*** Opening of DATA EXTRACTS ***
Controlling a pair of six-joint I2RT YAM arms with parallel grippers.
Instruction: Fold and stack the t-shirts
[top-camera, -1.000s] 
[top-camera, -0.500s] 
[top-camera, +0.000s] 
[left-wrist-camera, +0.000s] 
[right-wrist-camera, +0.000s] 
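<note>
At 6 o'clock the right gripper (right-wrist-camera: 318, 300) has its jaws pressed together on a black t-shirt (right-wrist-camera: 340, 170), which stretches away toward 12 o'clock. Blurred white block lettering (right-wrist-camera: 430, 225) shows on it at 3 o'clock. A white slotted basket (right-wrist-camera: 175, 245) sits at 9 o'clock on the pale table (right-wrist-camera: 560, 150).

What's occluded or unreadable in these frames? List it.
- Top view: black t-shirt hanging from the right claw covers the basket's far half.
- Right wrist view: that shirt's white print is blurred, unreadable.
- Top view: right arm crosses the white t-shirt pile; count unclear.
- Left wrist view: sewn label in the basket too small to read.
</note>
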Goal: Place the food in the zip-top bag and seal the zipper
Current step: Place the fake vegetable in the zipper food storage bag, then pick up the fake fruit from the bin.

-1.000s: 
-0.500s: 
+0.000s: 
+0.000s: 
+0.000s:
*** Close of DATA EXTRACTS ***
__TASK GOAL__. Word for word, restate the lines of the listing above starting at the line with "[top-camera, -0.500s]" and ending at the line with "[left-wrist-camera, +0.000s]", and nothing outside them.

__OUTPUT__.
[top-camera, -0.500s] 
[top-camera, +0.000s] 
[left-wrist-camera, +0.000s] 

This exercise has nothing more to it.